» **WHAT TO DO**
Range to reproduce from the entries below: the line with "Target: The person", the line with "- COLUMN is", and every line in between. Give them exactly and give nothing else.
:::::
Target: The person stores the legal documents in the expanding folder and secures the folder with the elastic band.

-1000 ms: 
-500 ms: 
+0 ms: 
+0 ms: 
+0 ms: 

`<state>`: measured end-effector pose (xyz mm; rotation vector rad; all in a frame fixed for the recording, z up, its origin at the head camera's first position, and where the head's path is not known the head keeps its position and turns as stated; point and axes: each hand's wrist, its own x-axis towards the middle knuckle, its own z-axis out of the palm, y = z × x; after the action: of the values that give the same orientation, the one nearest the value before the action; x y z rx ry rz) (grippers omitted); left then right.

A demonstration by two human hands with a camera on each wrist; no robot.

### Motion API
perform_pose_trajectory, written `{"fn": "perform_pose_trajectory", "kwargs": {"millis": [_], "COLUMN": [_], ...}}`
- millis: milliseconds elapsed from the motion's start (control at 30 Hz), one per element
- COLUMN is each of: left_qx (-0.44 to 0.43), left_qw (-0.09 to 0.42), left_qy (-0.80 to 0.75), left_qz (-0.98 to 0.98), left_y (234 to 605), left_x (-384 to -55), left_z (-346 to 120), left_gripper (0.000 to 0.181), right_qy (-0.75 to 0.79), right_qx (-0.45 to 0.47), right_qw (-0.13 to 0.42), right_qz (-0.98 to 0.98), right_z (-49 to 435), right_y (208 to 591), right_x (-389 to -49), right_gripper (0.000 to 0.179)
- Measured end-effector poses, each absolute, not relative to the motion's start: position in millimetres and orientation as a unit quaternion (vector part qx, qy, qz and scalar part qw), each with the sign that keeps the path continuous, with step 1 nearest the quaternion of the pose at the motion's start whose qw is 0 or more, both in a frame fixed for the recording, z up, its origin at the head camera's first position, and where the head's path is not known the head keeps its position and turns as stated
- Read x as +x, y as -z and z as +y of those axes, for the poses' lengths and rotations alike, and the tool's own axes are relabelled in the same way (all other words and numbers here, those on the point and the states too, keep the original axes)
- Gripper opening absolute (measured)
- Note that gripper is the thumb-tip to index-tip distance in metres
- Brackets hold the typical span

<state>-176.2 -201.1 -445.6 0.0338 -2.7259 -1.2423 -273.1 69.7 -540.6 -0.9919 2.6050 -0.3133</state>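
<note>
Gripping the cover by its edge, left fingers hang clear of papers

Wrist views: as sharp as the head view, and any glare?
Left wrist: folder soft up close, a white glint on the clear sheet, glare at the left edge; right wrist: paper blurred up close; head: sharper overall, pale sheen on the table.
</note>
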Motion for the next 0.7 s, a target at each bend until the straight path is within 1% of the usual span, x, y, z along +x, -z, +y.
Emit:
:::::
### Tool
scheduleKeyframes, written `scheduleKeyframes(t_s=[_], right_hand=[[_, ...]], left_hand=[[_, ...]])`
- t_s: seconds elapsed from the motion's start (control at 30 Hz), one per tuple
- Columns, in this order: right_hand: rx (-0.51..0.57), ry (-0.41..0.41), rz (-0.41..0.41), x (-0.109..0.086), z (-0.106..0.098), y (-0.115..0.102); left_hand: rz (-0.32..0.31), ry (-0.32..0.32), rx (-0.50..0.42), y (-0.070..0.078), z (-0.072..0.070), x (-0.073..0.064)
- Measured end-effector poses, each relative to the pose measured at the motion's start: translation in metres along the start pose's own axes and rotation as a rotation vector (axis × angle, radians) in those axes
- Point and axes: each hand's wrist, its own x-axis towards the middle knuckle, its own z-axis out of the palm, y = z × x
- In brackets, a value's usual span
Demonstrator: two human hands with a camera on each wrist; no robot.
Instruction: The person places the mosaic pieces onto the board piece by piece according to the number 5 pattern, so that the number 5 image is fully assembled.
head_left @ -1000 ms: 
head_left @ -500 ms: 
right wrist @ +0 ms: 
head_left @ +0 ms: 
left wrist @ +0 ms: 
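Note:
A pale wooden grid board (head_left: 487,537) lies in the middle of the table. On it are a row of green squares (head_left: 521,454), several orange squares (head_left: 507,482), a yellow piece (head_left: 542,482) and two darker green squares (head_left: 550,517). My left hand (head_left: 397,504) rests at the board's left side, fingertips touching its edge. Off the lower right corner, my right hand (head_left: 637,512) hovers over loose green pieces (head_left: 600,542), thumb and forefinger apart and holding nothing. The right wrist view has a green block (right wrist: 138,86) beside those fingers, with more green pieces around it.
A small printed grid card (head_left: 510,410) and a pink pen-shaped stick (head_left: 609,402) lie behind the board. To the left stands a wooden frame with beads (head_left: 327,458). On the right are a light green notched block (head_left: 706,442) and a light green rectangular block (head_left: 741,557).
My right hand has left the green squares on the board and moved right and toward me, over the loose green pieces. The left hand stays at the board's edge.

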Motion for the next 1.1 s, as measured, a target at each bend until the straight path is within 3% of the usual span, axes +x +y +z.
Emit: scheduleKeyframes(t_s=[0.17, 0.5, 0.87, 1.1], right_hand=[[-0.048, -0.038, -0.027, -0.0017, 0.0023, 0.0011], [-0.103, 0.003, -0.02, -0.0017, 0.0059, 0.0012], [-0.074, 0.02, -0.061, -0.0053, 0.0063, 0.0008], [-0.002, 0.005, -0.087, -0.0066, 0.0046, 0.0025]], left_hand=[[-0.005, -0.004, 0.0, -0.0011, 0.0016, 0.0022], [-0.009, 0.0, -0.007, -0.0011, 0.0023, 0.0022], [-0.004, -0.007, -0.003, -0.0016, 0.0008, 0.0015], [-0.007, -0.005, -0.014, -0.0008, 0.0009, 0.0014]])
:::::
» **RESPONSE TO THIS TASK**
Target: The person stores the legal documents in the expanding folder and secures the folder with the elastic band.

-1000 ms: 
-500 ms: 
+0 ms: 
+0 ms: 
+0 ms: 

`<state>`: measured end-effector pose (xyz mm; rotation vector rad; all in a frame fixed for the recording, z up, its origin at the head camera's first position, and where the head's path is not known the head keeps its position and turns as stated; point and axes: each hand's wrist, its own x-axis towards the middle knuckle, its own z-axis out of the palm, y = z × x; after the action: of the values that give the same orientation, the one nearest the value before the action; x y z rx ry rz) (grippers omitted); left then right.

A demonstration by two human hands with a camera on each wrist; no robot.

### Motion API
perform_pose_trajectory, written `{"fn": "perform_pose_trajectory", "kwargs": {"millis": [_], "COLUMN": [_], ...}}`
- millis: milliseconds elapsed from the motion's start (control at 30 Hz), one per element
- COLUMN is each of: left_qx (-0.44 to 0.43), left_qw (-0.09 to 0.42), left_qy (-0.80 to 0.75), left_qz (-0.98 to 0.98), left_y (234 to 605), left_x (-384 to -55), left_z (-346 to 120), left_gripper (0.000 to 0.181), right_qy (-0.75 to 0.79), right_qx (-0.45 to 0.47), right_qw (-0.13 to 0.42), right_qz (-0.98 to 0.98), right_z (-49 to 435), right_y (208 to 591), right_x (-389 to -49), right_gripper (0.000 to 0.179)

No more output will be given.